Assigned task ->
An exact copy of the data is required. No picture may appear in it.
═════ Supplied material ═════
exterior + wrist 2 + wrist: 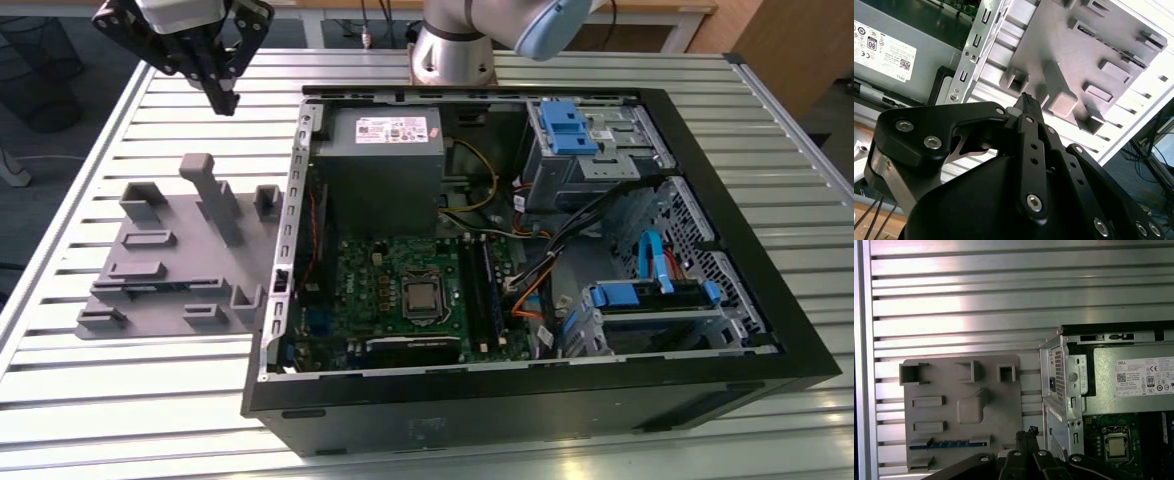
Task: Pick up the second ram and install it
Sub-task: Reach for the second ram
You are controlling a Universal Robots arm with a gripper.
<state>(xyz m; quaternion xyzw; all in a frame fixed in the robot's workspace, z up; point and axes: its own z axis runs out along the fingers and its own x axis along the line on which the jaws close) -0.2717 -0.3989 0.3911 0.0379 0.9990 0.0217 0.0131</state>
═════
Exercise solution ->
exterior + wrist 2 + wrist: 
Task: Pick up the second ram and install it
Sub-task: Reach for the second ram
You are controlling a Universal Robots arm with a gripper.
<state>(xyz m; quaternion xyzw; all in a frame fixed in the robot's workspace, z up; point and axes: its own z axis runs out along the fingers and its own x axis along the line on which the jaws close) -0.2717 -0.3989 0.3911 0.0379 0.9990 0.0217 0.0131</state>

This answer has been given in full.